** Provided data **
═══
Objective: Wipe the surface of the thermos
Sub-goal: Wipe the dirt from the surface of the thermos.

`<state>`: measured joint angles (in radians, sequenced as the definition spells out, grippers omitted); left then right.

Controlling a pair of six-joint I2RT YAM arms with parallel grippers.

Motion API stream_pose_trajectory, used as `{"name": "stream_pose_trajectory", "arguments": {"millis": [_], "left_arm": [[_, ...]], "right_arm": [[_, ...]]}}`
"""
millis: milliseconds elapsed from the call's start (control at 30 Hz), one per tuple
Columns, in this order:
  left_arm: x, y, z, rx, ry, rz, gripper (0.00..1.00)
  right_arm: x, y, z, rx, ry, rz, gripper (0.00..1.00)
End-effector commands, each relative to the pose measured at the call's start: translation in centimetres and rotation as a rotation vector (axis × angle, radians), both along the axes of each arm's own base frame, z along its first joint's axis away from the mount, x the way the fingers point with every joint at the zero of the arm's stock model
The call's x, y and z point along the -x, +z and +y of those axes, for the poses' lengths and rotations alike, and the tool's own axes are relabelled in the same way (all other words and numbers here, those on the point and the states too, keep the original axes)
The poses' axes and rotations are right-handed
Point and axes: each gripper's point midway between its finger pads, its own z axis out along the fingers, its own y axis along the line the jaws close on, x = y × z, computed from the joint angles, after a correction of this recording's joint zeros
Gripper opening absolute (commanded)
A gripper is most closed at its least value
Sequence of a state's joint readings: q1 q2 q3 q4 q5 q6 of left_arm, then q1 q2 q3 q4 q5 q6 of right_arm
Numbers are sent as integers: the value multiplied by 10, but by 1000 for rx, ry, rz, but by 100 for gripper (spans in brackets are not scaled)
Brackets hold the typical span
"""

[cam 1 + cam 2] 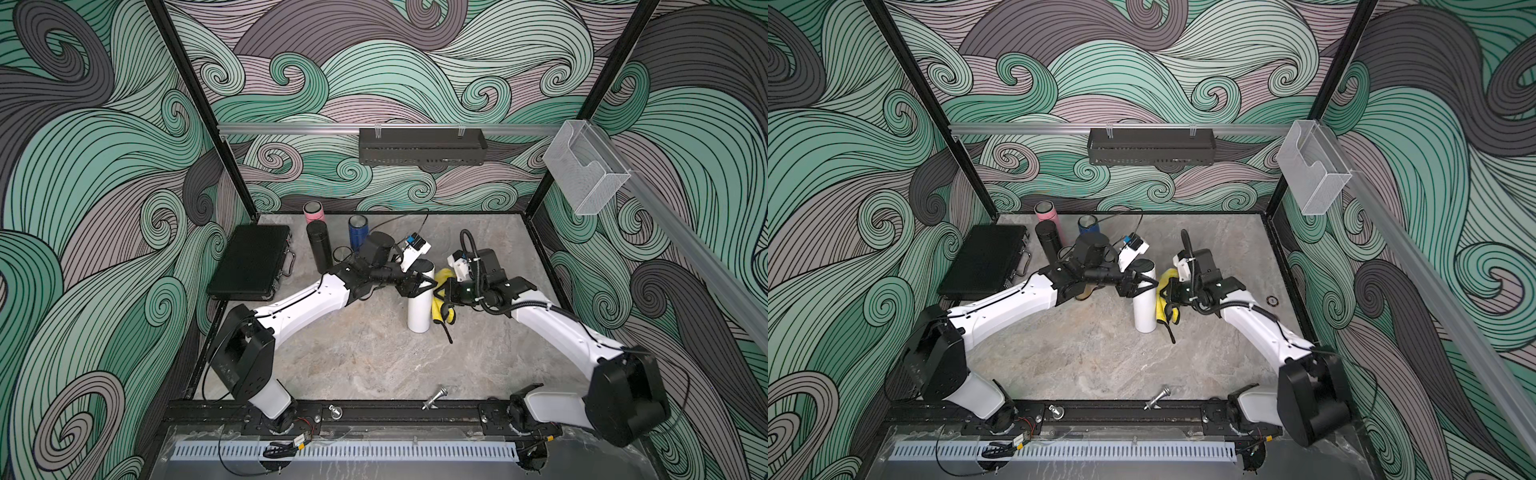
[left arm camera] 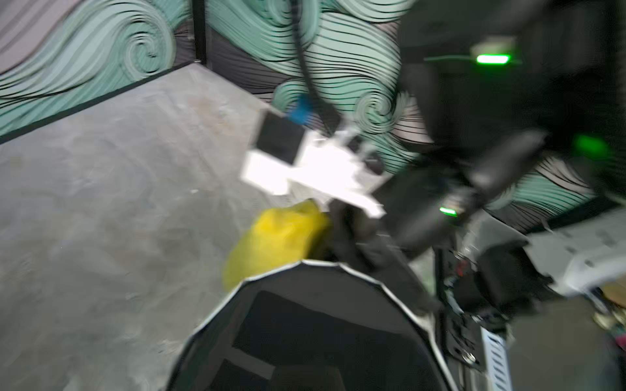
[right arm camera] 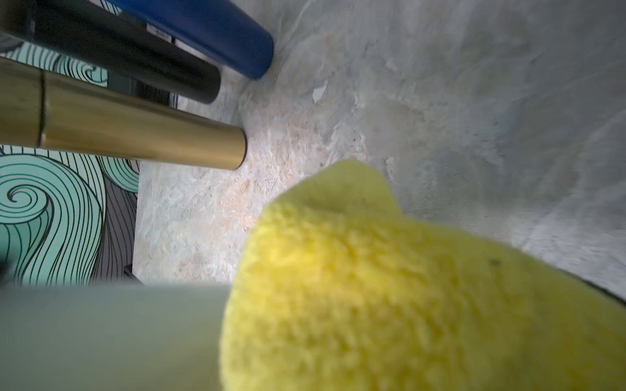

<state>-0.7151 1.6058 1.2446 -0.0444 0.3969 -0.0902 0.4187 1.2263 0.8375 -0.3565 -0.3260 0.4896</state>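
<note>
— Thermos (image 1: 419, 311) stands upright mid-scene on the surface (image 1: 353, 357); left pincer (image 1: 420, 285) grips it under the cap, right pincer (image 1: 445, 291) is closed on the yellow cloth (image 1: 437, 309) at its right side.
— Pushing the cloth too hard could tip it leftward or twist it free.

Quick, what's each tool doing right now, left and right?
Left tool: closed, holding the white cylindrical thermos with a black lid near its top.
Right tool: closed, holding the fluffy yellow cloth.
</note>
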Motion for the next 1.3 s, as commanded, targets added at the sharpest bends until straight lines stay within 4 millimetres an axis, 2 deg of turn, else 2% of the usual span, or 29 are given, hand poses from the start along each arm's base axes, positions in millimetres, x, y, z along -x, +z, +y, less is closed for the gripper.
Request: {"name": "stream_pose_trajectory", "arguments": {"millis": [0, 100, 200, 267, 533, 667, 733, 833, 1000, 1067, 1167, 1267], "left_arm": [[-53, 33, 26, 11, 375, -95, 0], [-62, 40, 33, 40, 475, -104, 0], [-66, 43, 30, 43, 513, -68, 0], [-68, 42, 29, 44, 539, -50, 0], [-61, 50, 25, 95, 559, -8, 0], [-55, 51, 24, 86, 545, 1, 0], [-53, 50, 24, 84, 545, 5, 0], [-52, 49, 27, 90, 555, 8, 0], [-54, 53, 30, 75, 570, -3, 0], [-56, 53, 28, 71, 573, -3, 0], [-59, 49, 22, 63, 566, 16, 0], [-60, 46, 17, 72, 560, 44, 0]], "right_arm": [[14, -2, -15, 38, -115, -146, 0], [34, 14, -6, -22, -107, -318, 0], [40, 38, 6, -74, -80, -469, 0], [36, 48, 15, -72, -54, -499, 0], [14, 76, 82, -32, 106, -607, 0], [-4, 85, 90, 3, 82, -643, 0], [-12, 78, 88, 47, 52, -627, 0], [-18, 55, 82, 95, 7, -570, 0], [-10, 10, 65, 122, -57, -466, 0], [-4, -1, 58, 132, -71, -440, 0], [1, -3, 48, 140, -96, -434, 0], [-1, 18, 52, 113, -92, -480, 0]]}}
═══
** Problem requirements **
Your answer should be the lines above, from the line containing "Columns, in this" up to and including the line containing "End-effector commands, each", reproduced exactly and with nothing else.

** Solution to this exercise **
Columns, in this order:
  left_arm: x, y, z, rx, ry, rz, gripper (0.00..1.00)
  right_arm: x, y, z, rx, ry, rz, gripper (0.00..1.00)
End-effector commands, each relative to the pose measured at the call's start: translation in centimetres and rotation as a rotation vector (axis × angle, radians), both along the axes of each arm's own base frame, z along its first joint's axis away from the mount, x the way the fingers point with every joint at the zero of the arm's stock model

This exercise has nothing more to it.